Tuesday, September 26, 2006

Wow


I really thought I'd do more with this blog in the past 2 years. It's kind of sad that I only posted about 5 or 6 really shallow sugar-coated posts back in July of 2004 and then sort of let it fall to the wayside. Well believe me folks-a lot has happened, a lot of big important stuff in my life that is deep and thoughtful and wonderful and sad and awesome and intriguing! Just because it's not in my blog doesn't mean it's not real!

So what has happened? Well, along with cooking a lot of really great meals, including my famous chili, I've managed to squeeze a lot of life into the past 2 years and 2 months.

We've visited some really great places, including:

Cape Cod, driving out to good ol' P'town, which is one of my favorite places on Earth. There is nothing quite like being out on the end of a spiral cape of beach to make you really feel like you are at the end of the Earth. It's a good feeling. I wish I lived there. Hyannis has a hospital. I could find work there. I would brave the winters in a 4-wheel drive vehicle, a nice steamy coffee in my cupholder as I drove to work singing the songs of my early 20's with a smile on my face.

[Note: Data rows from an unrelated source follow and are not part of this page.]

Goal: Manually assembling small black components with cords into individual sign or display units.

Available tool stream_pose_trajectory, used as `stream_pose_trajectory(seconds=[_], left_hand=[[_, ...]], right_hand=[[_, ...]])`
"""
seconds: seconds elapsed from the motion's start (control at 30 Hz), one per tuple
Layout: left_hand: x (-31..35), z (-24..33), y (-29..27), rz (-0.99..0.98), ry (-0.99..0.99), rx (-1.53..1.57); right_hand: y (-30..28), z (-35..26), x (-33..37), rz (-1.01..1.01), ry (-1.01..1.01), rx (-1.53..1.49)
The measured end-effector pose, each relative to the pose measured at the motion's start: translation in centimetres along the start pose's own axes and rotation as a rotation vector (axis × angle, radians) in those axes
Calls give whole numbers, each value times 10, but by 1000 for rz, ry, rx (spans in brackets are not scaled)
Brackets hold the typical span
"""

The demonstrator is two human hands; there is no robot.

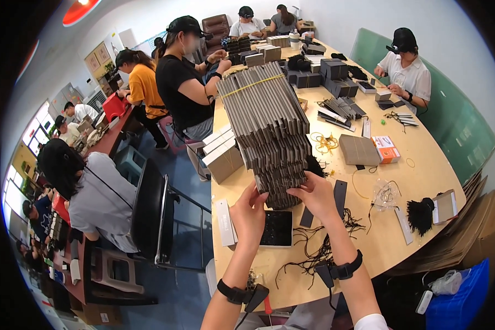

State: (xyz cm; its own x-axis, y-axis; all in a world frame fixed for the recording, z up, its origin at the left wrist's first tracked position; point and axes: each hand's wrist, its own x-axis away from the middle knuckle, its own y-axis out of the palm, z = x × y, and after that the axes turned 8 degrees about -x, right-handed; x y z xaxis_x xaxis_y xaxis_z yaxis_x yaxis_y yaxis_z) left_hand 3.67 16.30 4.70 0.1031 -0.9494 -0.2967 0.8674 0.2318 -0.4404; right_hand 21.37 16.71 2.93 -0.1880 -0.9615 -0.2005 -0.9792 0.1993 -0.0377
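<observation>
In front of me rises a tall stack of grey flat card pieces (264, 121), packed on edge in several tiers. A yellow band (253, 87) runs around the top tier. My left hand (248, 212) grips the stack's near lower end from the left, its thumb against the pieces. From the right, my right hand (316, 197) holds the same end, thumb and fingers closed on it. The far fingers are partly hidden. Just below the stack lies an open tray of small black pieces (276, 230). Black cords (319, 242) spread beside my right forearm.
White-grey boxes (223, 157) stand left of the stack. A banded grey block (359, 150), an orange-white box (386, 149), yellow rubber bands (325, 143) and a black tassel bundle (421, 215) lie to the right. Several people sit or stand around the table (434, 176); a chair (148, 209) is at left.
</observation>
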Motion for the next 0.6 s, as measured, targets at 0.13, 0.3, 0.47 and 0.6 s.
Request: stream_pose_trajectory(seconds=[0.13,0.3,0.47,0.6], left_hand=[[1,-8,0,-2,35,98],[-1,-14,-1,-51,44,130],[2,-11,-5,-75,26,95],[4,-20,-7,-83,59,96]], right_hand=[[-1,-10,3,-32,53,-96],[-2,-14,5,-48,55,-35],[-4,-19,8,-38,51,-15],[-5,-23,13,-19,46,40]])
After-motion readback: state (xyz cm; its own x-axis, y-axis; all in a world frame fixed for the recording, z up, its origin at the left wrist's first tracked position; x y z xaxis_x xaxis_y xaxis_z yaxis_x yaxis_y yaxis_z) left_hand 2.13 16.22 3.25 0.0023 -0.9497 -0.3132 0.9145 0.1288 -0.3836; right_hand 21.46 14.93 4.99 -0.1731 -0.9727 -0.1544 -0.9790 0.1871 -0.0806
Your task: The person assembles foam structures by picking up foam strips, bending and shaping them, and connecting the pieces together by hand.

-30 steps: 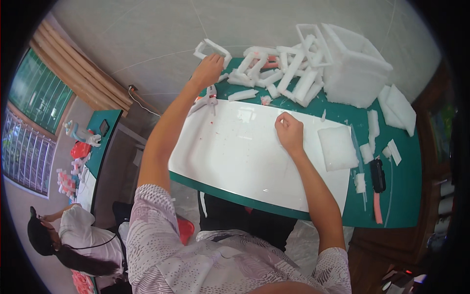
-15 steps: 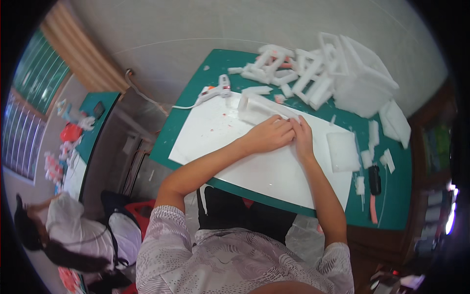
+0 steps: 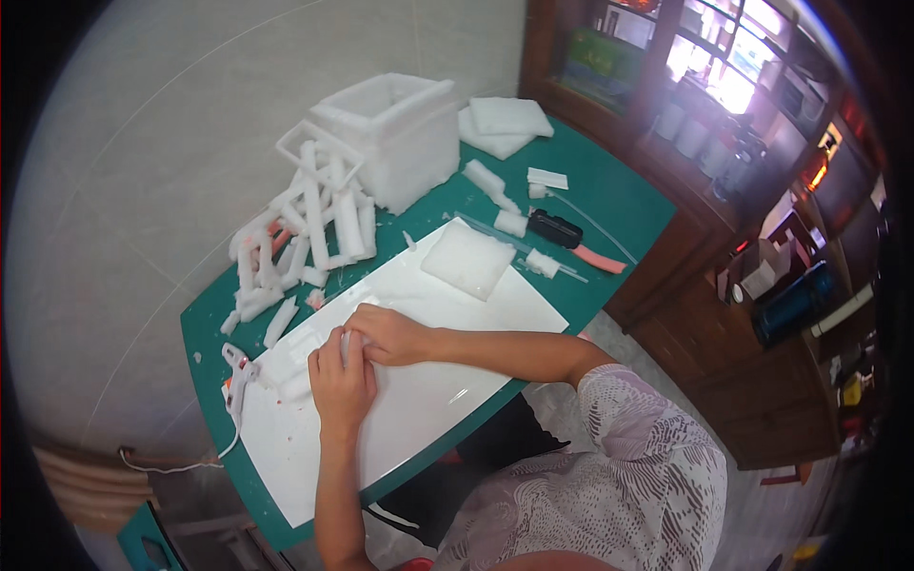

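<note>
My left hand [image 3: 343,381] and my right hand [image 3: 388,335] meet over the white board [image 3: 428,390], fingers bent and pressed close together. They grip the end of a white foam frame [image 3: 293,383], whose bars stretch away to the left, low on the board. My fingers hide the gripped end. Beside the frame's left end lies a white glue gun [image 3: 236,376] with a cord. To the right of my hands, a square white foam sheet [image 3: 468,259] rests flat on the board.
A white foam box [image 3: 400,143] stands at the back of the green table [image 3: 609,190], with a heap of foam frames [image 3: 314,209] beside it. Foam sheets [image 3: 509,119], a black oblong object [image 3: 555,228] and a pink strip [image 3: 600,260] lie at the right. A wooden cabinet [image 3: 609,133] stands behind.
The view has swung to the right, so the table sits turned and further left in it. The co-worker has left the picture. Both hands stay together at the foam frame's end.
</note>
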Available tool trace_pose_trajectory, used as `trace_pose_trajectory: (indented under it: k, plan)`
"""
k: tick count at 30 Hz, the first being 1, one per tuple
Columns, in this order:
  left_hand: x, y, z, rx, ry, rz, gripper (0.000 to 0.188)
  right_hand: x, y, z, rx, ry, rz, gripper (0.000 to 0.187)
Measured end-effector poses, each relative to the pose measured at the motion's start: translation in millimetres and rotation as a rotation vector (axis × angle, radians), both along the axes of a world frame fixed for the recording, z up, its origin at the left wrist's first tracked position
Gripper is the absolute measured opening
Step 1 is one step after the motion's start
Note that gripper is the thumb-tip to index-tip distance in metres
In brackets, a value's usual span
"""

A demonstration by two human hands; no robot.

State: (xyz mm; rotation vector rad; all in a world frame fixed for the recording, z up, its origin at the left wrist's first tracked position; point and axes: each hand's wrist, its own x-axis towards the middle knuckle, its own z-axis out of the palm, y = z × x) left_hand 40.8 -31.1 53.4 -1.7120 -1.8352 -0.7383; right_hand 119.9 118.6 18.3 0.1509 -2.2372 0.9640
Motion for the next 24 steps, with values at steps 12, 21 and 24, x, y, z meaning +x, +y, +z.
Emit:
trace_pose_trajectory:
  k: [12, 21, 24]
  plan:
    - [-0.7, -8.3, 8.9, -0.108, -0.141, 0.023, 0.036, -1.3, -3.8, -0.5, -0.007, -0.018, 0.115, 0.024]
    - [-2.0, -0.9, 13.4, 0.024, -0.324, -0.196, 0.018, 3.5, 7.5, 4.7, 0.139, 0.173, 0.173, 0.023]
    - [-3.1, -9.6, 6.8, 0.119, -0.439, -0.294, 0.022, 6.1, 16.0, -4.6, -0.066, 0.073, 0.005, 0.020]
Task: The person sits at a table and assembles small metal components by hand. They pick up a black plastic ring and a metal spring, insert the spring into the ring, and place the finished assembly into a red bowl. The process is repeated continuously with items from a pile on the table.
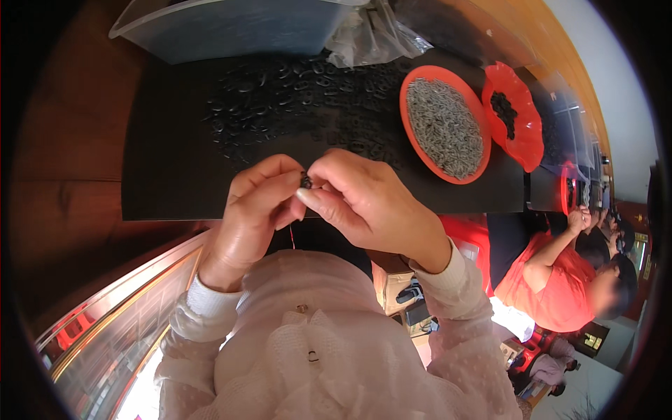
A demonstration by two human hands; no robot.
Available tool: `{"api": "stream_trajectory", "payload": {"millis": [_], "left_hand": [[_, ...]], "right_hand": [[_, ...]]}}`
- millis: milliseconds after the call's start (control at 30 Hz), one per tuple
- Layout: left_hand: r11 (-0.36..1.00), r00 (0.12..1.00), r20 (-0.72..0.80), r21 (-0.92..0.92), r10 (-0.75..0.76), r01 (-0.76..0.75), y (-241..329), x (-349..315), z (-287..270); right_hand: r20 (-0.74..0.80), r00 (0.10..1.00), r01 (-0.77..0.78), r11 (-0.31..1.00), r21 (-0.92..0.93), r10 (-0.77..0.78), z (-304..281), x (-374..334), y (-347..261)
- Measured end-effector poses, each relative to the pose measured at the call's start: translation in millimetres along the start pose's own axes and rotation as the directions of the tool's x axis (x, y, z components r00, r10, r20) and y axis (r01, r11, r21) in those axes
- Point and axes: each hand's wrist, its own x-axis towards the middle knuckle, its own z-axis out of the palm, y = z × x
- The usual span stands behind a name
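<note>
Both hands meet over the near edge of a black table (164, 168). Between the fingertips is a small black part (305, 180), mostly hidden, its exact kind too small to tell. My left hand (255, 199) pinches it from the left. From the other side my right hand (364, 199) grips it with thumb and forefinger. Beyond the hands, many small black curved and ring-shaped parts (259, 105) lie spread over the table. To their right, an orange-red round dish (404, 94) holds a heap of small grey metal pieces (448, 129).
A red wavy-edged bowl (528, 133) with dark small parts stands right of the dish. A translucent plastic bin (231, 31) and a clear plastic bag (374, 38) sit at the back. On the right, a person in a red shirt (546, 280) sits close by.
</note>
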Motion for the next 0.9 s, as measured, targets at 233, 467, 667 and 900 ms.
{"api": "stream_trajectory", "payload": {"millis": [233,467,667,900], "left_hand": [[0.945,0.981,0.191,-0.309,-0.045,0.104,-14.3,1.6,12.6],[0.971,0.998,0.06,0.235,0.021,-0.035,-6.9,-0.4,25.6],[0.8,0.976,0.094,0.559,0.198,-0.216,-15.7,5.6,22.0],[0.74,0.94,0.116,0.589,0.32,-0.325,-16.9,14.6,20.4]], "right_hand": [[-0.025,0.988,0.147,0.977,-0.155,-0.153,-10.9,-2.1,-4.0],[0.0,1.0,-0.001,0.99,-0.14,0.001,-20.5,-13.5,-3.8],[0.114,0.99,-0.047,0.955,-0.293,0.084,-22.1,-18.5,-4.3],[0.062,0.996,-0.039,0.958,-0.284,0.059,-43.1,-23.4,5.7]]}}
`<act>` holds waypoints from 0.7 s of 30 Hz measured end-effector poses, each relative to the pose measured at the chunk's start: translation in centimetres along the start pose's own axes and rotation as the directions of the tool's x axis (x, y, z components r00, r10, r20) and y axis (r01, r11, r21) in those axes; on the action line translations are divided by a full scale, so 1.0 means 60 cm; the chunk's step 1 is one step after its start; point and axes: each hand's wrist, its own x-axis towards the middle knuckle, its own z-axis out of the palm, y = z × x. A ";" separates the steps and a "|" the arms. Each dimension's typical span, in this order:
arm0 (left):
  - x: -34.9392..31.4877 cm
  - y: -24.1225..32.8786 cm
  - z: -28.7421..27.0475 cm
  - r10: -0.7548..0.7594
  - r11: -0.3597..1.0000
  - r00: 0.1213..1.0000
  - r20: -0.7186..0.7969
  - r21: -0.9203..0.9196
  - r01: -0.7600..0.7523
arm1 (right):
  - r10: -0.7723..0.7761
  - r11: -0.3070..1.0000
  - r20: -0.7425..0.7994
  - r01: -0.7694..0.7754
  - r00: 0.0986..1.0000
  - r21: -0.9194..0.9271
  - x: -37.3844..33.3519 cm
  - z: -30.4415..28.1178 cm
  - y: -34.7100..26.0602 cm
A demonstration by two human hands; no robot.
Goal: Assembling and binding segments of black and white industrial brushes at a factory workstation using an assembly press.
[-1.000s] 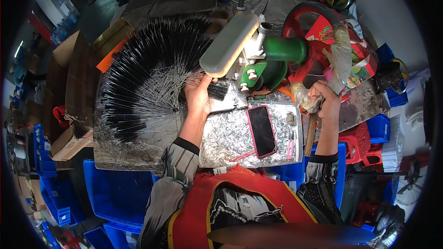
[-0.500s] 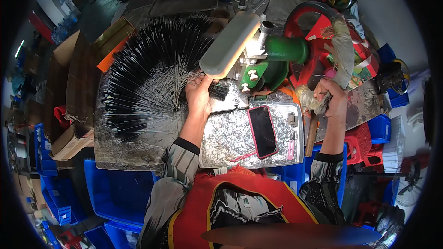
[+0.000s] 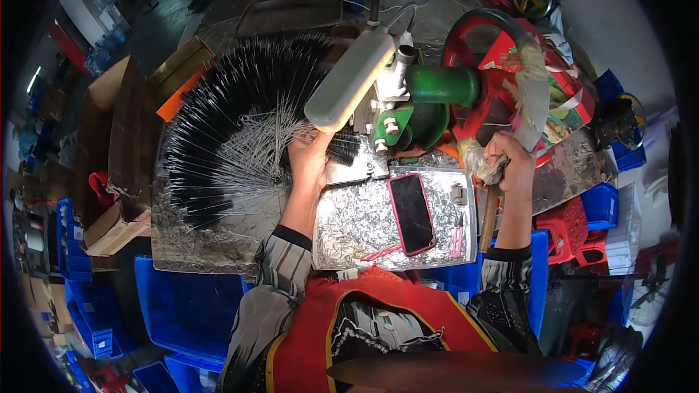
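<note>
My left hand (image 3: pixel 309 163) is closed around a small black-bristled wire brush (image 3: pixel 344 148), which points toward the front of the green machine (image 3: pixel 442 85). Above that hand, a long lamp (image 3: pixel 349 81) hides part of the work. Next to it lies a large fanned pile of black-bristled wire brushes (image 3: pixel 240 94), their looped wire ends heaped toward the hand. My right hand (image 3: pixel 512 164) is wrapped around the cloth-bound handle (image 3: pixel 482 163) by the machine's big red wheel (image 3: pixel 466 40).
In front of me a metal tray (image 3: pixel 349 240) strewn with bits of wire holds a phone (image 3: pixel 411 214) and pink-handled snips (image 3: pixel 457 239). Cardboard boxes (image 3: pixel 105 138) stand at the left. Blue bins (image 3: pixel 186 306) and a red stool (image 3: pixel 561 229) are below the table's edge.
The view has shifted slightly. Both hands keep their grips, the left on the brush at the machine and the right on the wrapped handle.
</note>
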 end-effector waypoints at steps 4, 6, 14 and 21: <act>-0.015 0.013 0.012 -0.142 0.990 0.989 -0.042 -0.024 0.141 | 0.011 1.000 -0.044 -0.012 0.999 -0.018 0.001 0.003 -0.004; -0.019 0.017 0.012 -0.167 0.984 0.985 -0.051 -0.076 0.162 | 0.022 1.000 -0.063 -0.022 0.998 -0.005 -0.006 0.010 -0.001; -0.025 0.021 0.007 -0.133 0.984 0.991 0.017 -0.119 0.134 | 0.007 0.993 0.022 -0.009 1.000 0.122 0.004 -0.016 0.029; -0.015 0.002 -0.013 -0.187 0.982 0.982 0.011 -0.035 0.187 | 0.042 0.997 0.013 -0.043 0.999 0.068 0.008 -0.018 0.009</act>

We've been to Florida twice since the last post and have decided that we need to live there. Both of our parents live there. It's hot, tropical, wild, crazy, and the kind of place where the pursuit of happiness is alive and well. Although a red state through and through, it has enough displaced Northerners to make me feel like I could turn it into my home. It's the kind of place you actually move to for the lifestyle. And we're in desperate need of a lifestyle. I want to go boating, throw a line into the water on a weekly basis, grow a banana tree, and swim most days. I want the beach to be in walking distance. I want to throw back some Coronas under my lanai, listening to the thunder coming in from miles and miles away, completely unobstructed, completely clear over the flat land of the peninsula.

We made our way down to Ocean City, Maryland by way of South Jersey and down through Delaware. What the hell is the deal with Delaware anyway? God damn. There is, like, NOTHING going on in Delaware. We drove through Dover thinking that since it was the capital of the whole entire state that there would have to be a decent place to eat. We found NOTHING. It was eerie. Anyhoo...Ocean City is gorgeous, especially in the off-season when no one is there. We got an amazing room-actually more than a room, it was kind of like a pent-house suite on the corner of the building with a hot tub inside, a hot tub outside, a couple of rooms, all for a very decent price at a major hotel chain. That's probably where Penny was created if my logic and math are both correct.

We made a beautiful baby during this time.

We've done a million fun things with both of our girls and done some hard work as parents together. We've ushered our older girl into her teen years and all of the difficulties, joys, laughs, and tears have been right there where you would expect them to be.

My husband had major open-heart surgery during this time. He had extensive pre-testing, a week's stay at NYU, and a 3 month recovery at home.

I managed to go slightly crazy working on a very demanding med-surg floor. I learned a lot. I saw a lot of really fascinating stuff. I left feeling very conflicted, heart-broken, defeated, and terrible. I'm just too old for that crap.

I found work as a psych nurse at an outpatient mental health facility in a major urban area of my state. I am one of a handful of nurses in a social service agency. I can't imagine doing anything but psych nursing from now on. There is a reason why it was my favorite rotation in school. It is where I belong...for now...I can still see hospice nursing as a possibility in my future, but that too is so dependent on strong psych skills and pharmacology.

At the end of the day what is GOOD nursing besides very strong interpersonal communication and strong pharmacology knowledge?

I don't know who said it first but I was taught in school that the definition of nursing is "therapeutic use of the the self." Beautiful, isn't it?

It all boils down to one human being using energy and knowledge to help another human being.